Rechtsstaatlichkeit in China noch in weiter Ferne

In diesen Tagen bestätigt die chinesische Führung einmal mehr ihre in- und ausländischen Kritiker: Kompromisslos werden die Achtung der Menschenrechte und der Respekt vor dem Leben der Sicherung der eigenen Macht und der Strategie des „harten Durchgreifens“ untergeordnet. Kritik aus dem Ausland wird als Einmischung in die inneren Angelegenheiten Chinas abgewehrt. Die Hoffnung der chinesischen Regierung, dass während der Weihnachtstage der Prozess gegen den Bürgerrechtler Liu Xiaobo der internationalen Aufmerksamkeit entgeht, hat sich nicht erfüllt – im Gegenteil. Das hohe Strafmaß von elf Jahren für einen der Erstunterzeichner der „Charta 08“, in der Demokratie, Rechtsstaatlichkeit und Menschenrechte gefordert wurden, hat weltweit Empörung hervorgerufen. Auch die SPD-Bundestagsfraktion fordert die sofortige und bedingungslose Freilassung eines Mannes, der nichts anderes „verbrochen“ hat als friedlich seine eigene politische Meinung zu vertreten. Stellvertretend für die über 10.000 Unterzeichner der „Charta 08“ soll Liu Xiaobo nun extrem hart bestraft werden. Offenbar soll an ihm ein Exempel statuiert werden. Der seit Jahren geführte deutsch-chinesische Rechtsstaatsdialog hat das Justizwesen in China durchaus verbessert. Auf einen politisch motivierten Prozess wie diesen gegen Liu Xiaobo, der wegen Agitation zum Umsturz der Regierung angeklagt wurde, hat ein sachorientierter Dialog keinen Einfluss. Der Vorwurf der subversiven Agitation, die Kürze der Verhandlung innerhalb von zwei Stunden und der Ausschluss von Prozessbeobachtern und selbst der Ehefrau des Angeklagten führen die vermeintliche Rechtsstaatlichkeit des Verfahrens ad absurdum.

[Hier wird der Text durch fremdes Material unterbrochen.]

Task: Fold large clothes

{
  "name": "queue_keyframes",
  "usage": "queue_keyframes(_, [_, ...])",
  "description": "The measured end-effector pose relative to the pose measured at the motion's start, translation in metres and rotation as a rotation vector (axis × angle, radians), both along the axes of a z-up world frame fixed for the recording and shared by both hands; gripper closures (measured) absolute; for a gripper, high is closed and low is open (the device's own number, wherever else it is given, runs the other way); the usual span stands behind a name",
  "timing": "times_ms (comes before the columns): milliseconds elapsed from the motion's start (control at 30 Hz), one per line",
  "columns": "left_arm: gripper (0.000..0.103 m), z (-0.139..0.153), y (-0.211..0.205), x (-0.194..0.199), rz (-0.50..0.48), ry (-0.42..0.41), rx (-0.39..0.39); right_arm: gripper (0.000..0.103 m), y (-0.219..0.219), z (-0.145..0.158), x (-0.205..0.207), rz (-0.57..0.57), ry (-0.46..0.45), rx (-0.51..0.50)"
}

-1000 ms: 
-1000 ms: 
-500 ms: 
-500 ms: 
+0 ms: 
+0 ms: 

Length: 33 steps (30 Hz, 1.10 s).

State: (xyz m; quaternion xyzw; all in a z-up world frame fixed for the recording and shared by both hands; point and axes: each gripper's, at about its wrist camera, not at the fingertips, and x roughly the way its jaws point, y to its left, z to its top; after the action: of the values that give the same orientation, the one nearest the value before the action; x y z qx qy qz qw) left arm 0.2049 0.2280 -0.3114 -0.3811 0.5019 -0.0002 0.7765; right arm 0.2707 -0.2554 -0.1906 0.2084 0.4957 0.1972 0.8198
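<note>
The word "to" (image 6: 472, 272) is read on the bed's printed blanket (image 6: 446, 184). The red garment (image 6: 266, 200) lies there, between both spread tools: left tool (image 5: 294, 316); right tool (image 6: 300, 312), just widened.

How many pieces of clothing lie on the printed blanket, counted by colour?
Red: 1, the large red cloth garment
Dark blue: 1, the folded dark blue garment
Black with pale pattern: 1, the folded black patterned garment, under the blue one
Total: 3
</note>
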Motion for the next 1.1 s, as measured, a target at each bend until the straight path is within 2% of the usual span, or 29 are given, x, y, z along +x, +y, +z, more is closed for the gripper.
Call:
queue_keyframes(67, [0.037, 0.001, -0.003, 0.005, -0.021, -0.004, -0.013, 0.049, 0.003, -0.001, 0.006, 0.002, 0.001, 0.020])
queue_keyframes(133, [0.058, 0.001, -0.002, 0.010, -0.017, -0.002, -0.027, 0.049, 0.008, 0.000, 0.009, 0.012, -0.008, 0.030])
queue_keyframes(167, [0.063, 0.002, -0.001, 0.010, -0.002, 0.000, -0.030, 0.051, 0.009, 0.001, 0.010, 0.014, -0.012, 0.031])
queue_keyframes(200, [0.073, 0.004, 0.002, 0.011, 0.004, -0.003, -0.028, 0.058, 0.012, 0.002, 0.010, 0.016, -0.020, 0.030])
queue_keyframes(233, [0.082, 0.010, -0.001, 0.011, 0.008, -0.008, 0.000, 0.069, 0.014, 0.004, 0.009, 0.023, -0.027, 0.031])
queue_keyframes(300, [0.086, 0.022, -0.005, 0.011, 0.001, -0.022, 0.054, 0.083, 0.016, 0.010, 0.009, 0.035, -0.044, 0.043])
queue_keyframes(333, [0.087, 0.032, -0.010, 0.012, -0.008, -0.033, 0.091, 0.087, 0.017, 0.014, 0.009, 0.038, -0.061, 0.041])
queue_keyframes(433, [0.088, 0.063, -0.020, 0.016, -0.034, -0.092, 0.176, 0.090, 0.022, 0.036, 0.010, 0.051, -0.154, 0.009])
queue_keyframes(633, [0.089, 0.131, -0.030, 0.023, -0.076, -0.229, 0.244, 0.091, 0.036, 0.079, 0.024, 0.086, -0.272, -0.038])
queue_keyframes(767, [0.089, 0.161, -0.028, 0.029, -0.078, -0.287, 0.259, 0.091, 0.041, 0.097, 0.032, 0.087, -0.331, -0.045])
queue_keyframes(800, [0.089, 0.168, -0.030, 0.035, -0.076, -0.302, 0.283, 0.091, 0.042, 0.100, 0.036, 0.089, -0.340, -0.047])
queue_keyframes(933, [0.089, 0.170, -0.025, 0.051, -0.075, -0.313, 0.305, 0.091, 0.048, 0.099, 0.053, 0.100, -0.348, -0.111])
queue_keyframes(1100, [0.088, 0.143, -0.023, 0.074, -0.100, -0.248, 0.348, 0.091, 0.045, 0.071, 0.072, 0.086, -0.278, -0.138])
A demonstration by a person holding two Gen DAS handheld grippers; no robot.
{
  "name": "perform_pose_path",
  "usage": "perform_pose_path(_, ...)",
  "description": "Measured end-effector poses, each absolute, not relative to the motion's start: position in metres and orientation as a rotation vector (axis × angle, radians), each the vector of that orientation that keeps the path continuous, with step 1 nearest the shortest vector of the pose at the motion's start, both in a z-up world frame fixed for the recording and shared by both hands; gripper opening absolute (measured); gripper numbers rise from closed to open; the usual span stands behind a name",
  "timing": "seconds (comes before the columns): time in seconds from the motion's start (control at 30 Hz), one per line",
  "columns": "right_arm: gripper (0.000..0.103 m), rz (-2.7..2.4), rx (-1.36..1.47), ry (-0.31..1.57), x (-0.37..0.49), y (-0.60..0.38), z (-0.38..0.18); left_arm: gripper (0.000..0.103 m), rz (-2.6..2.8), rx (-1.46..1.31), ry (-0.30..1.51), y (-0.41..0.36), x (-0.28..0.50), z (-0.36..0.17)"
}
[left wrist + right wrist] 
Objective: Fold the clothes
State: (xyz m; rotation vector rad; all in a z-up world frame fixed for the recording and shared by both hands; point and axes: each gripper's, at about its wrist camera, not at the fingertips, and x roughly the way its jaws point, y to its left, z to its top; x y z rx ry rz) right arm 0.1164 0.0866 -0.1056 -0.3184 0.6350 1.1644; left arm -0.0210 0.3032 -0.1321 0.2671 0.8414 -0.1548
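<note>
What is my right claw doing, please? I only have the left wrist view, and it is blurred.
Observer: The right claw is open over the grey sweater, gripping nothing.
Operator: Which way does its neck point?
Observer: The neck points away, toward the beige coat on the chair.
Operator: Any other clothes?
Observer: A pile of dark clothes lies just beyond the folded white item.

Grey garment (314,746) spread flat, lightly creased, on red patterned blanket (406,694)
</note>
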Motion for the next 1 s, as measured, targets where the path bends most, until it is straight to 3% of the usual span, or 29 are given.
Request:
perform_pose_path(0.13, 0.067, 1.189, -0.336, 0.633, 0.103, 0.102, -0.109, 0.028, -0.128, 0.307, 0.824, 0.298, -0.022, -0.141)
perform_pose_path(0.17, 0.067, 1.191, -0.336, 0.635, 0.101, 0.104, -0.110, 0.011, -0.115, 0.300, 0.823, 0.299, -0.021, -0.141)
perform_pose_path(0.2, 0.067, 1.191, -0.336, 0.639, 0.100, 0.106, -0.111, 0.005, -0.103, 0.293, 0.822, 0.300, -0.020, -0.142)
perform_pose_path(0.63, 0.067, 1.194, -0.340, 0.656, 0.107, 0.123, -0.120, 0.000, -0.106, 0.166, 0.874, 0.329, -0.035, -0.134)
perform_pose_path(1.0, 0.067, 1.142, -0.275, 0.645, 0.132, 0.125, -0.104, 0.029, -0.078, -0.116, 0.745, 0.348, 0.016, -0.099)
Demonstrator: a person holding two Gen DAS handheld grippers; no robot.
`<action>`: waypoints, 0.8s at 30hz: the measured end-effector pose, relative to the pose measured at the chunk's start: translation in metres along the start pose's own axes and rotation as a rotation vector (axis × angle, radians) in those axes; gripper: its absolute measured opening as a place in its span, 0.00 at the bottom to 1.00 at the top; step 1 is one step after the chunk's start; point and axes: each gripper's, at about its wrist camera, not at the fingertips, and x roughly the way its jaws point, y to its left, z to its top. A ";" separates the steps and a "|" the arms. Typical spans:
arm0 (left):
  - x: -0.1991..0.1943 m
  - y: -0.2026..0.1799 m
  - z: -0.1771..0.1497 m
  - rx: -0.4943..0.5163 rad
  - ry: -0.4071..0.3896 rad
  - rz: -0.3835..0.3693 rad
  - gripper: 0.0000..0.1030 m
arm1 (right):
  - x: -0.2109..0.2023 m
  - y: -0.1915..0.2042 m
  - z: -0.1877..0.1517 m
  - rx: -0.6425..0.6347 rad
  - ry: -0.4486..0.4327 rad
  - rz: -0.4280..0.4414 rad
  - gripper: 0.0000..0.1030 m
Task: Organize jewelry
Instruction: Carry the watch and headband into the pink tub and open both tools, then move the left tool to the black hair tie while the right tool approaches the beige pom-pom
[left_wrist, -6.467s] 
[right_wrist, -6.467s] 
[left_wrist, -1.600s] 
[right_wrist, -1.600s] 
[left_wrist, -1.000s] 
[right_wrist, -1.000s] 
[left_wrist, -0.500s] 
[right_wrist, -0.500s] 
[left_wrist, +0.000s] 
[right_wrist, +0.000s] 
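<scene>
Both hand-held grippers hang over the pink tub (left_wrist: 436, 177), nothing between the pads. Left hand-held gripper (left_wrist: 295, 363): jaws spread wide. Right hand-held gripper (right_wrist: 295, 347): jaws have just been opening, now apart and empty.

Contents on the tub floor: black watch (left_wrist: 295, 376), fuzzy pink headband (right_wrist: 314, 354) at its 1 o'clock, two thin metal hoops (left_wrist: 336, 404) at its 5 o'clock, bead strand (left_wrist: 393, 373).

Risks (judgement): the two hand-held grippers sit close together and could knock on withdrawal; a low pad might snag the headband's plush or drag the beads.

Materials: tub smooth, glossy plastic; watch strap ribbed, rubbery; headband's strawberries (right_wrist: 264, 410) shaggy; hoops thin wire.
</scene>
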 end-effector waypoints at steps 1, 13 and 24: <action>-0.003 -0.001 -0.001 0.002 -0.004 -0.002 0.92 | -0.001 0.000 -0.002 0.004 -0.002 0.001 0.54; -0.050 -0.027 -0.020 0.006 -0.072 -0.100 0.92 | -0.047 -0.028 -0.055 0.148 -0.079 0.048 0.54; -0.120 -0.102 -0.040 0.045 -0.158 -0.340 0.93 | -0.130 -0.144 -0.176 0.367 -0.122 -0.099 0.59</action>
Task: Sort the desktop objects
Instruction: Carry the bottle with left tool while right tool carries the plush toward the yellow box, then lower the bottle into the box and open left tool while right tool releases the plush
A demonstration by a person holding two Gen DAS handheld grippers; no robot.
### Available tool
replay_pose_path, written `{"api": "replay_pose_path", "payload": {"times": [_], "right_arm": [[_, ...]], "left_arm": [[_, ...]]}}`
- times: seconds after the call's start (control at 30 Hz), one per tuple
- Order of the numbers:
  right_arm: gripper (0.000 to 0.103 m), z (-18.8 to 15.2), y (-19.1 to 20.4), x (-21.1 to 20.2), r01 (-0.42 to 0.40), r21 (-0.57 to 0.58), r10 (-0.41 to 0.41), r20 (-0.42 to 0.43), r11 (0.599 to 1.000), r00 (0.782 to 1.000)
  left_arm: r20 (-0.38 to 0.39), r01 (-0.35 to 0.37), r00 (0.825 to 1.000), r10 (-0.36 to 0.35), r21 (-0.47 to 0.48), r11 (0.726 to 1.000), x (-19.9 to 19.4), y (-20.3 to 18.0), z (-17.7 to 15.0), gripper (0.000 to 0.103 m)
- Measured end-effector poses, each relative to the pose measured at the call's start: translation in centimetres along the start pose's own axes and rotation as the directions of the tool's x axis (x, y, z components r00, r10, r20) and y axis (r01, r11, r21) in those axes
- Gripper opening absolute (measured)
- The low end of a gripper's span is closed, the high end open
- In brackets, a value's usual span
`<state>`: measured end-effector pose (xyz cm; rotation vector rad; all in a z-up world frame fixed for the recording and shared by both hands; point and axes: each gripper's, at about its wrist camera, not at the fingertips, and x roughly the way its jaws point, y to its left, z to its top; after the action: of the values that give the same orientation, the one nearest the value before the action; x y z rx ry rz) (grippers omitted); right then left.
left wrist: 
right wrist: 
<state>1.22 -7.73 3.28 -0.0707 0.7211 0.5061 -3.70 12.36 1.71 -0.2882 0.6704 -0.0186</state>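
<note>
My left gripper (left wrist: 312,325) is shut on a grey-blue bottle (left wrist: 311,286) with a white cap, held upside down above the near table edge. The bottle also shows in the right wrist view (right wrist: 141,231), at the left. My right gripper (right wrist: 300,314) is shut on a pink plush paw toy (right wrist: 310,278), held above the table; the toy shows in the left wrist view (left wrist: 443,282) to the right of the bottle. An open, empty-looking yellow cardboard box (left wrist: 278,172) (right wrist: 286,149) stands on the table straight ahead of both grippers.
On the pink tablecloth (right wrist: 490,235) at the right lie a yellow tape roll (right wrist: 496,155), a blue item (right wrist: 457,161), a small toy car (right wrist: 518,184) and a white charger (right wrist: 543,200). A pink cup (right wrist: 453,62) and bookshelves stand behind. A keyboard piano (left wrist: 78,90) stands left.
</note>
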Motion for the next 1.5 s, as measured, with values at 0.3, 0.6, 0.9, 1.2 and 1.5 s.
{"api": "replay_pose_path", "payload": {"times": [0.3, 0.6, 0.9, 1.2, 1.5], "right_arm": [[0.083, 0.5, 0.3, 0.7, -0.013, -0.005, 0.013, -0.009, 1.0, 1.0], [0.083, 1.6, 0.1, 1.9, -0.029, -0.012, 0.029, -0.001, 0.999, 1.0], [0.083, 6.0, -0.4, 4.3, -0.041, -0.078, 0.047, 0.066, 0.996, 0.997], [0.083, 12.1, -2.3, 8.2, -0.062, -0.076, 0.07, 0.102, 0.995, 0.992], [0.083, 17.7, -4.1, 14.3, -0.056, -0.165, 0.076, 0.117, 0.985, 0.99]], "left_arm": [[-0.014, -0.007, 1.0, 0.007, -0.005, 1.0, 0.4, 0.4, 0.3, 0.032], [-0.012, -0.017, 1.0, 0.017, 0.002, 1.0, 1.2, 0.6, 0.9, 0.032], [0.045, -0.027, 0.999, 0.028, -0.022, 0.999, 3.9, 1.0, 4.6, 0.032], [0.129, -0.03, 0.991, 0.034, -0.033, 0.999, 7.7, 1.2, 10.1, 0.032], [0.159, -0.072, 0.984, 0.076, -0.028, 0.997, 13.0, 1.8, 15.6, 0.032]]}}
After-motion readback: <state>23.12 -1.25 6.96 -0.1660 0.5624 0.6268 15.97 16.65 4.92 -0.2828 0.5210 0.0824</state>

Die chinesische Regierung provoziert damit genau das, was sie verhindern wollte: hohe internationale Aufmerksamkeit für die Forderungen und das Schicksal von Liu Xiaobo, innenpolitische Proteste und ihren eigenen Gesichtsverlust. Auch wegen der Hinrichtung des britischen Staatsbürgers Akmal Shaik steht China in der Kritik. Alle Gnadengesuche blieben vergeblich. In keinem Land der Welt werden mehr Menschen hingerichtet als in China. Viele der 68 Delikte, für welche die Todesstrafe verhängt wird, sind keine Gewaltverbrechen – so auch im aktuellen Fall. Die SPD-Fraktion wird sich weiter für Liu Xiaobo und andere inhaftierte Dissidenten und Menschenrechtsverteidiger sowie für die Abschaffung der Todesstrafe in China einsetzen. Sie fordert die Bundesregierung auf, dies ebenfalls mit allem Nachdruck zu tun.